> [TASK ITEM]
Restate word for word the line containing "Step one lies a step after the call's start" and every following line in the material below, up to and including the last one.
[Opening COLLECTED DATA section]
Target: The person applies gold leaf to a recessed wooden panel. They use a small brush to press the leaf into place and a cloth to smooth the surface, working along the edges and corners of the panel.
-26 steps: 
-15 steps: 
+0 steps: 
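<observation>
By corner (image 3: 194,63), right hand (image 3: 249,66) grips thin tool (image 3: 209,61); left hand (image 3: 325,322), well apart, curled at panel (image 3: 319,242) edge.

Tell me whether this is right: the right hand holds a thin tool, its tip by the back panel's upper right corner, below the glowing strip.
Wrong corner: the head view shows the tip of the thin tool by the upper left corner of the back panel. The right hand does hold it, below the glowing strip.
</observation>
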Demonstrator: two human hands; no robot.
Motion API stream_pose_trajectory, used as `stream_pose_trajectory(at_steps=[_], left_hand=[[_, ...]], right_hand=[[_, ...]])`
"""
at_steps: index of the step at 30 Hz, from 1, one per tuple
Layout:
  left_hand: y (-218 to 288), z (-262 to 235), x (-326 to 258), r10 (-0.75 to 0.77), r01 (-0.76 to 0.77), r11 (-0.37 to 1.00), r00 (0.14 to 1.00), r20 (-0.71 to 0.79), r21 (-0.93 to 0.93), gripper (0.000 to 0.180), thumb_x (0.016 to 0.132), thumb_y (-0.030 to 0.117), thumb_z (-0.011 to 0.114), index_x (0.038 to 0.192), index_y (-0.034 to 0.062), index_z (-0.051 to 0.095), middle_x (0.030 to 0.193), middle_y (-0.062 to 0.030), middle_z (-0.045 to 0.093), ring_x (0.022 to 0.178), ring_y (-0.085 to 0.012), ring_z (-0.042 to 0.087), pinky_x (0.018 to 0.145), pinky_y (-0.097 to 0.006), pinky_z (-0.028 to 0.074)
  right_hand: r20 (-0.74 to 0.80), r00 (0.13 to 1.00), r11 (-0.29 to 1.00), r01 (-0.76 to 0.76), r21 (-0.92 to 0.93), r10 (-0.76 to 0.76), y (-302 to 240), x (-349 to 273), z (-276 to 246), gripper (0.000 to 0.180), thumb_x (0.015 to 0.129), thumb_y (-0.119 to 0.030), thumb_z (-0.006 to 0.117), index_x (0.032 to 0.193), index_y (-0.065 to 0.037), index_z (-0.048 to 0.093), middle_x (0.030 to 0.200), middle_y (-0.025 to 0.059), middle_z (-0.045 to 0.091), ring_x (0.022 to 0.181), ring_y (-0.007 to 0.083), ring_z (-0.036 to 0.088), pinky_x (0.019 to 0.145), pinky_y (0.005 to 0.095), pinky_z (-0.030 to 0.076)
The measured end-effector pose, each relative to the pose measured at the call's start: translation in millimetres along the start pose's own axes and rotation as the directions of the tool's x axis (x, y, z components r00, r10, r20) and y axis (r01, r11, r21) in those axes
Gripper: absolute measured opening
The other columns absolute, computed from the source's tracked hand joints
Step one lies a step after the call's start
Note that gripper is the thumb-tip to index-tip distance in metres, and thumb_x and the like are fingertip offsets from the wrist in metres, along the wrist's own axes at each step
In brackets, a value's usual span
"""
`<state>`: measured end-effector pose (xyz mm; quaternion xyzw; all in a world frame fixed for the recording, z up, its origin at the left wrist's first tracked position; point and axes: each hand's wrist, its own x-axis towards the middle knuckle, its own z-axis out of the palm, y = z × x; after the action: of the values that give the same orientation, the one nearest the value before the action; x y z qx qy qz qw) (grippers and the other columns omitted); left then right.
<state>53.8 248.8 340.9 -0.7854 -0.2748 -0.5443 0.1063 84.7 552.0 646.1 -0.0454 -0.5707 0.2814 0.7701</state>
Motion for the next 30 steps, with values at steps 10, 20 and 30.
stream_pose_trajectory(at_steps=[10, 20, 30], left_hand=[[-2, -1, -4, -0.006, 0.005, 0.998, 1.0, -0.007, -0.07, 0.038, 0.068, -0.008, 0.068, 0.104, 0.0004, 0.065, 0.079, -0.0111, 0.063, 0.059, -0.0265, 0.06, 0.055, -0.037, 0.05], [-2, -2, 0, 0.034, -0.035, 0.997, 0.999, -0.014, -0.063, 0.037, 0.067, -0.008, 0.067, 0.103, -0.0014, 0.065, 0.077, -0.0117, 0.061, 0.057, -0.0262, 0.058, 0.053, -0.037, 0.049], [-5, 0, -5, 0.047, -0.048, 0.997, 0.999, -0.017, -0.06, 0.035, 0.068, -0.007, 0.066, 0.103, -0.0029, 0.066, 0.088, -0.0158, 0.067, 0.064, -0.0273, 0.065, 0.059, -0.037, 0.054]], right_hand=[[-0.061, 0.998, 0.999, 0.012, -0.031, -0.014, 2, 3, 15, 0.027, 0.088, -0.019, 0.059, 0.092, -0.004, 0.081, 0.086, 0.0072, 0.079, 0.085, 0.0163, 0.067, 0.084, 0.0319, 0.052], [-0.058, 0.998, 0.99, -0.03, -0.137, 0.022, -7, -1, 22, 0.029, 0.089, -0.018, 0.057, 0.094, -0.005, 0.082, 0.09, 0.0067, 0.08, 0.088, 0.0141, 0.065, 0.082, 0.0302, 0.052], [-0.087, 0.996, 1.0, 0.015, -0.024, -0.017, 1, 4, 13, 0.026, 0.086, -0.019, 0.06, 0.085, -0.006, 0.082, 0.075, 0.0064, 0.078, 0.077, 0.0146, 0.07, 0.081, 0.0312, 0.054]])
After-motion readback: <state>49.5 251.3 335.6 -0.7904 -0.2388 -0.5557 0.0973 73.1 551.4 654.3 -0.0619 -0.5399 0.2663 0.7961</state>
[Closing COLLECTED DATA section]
> [TASK OUTPUT]
Step one lies a step after the call's start
Note that gripper is the thumb-tip to index-tip distance in metres, and thumb_x and the like are fingertip offsets from the wrist in metres, along the wrist's own axes at each step
In brackets, a value's usual span
"""
`<state>`: measured end-effector pose (xyz mm; quaternion xyzw; all in a world frame fixed for the recording, z up, its origin at the left wrist's first tracked position; point and axes: each hand's wrist, its own x-axis towards the middle knuckle, its own z-axis out of the palm, y = z × x; after the action: of the values that give the same orientation, the one nearest the value before the action; x y z qx qy qz qw) (grippers and the other columns omitted); left then right.
<state>53.8 248.8 340.9 -0.7854 -0.2748 -0.5443 0.1063 84.7 552.0 646.1 -0.0454 -0.5707 0.2814 0.7701</state>
Motion for the next 30 steps, with values at steps 10, 20 and 30.
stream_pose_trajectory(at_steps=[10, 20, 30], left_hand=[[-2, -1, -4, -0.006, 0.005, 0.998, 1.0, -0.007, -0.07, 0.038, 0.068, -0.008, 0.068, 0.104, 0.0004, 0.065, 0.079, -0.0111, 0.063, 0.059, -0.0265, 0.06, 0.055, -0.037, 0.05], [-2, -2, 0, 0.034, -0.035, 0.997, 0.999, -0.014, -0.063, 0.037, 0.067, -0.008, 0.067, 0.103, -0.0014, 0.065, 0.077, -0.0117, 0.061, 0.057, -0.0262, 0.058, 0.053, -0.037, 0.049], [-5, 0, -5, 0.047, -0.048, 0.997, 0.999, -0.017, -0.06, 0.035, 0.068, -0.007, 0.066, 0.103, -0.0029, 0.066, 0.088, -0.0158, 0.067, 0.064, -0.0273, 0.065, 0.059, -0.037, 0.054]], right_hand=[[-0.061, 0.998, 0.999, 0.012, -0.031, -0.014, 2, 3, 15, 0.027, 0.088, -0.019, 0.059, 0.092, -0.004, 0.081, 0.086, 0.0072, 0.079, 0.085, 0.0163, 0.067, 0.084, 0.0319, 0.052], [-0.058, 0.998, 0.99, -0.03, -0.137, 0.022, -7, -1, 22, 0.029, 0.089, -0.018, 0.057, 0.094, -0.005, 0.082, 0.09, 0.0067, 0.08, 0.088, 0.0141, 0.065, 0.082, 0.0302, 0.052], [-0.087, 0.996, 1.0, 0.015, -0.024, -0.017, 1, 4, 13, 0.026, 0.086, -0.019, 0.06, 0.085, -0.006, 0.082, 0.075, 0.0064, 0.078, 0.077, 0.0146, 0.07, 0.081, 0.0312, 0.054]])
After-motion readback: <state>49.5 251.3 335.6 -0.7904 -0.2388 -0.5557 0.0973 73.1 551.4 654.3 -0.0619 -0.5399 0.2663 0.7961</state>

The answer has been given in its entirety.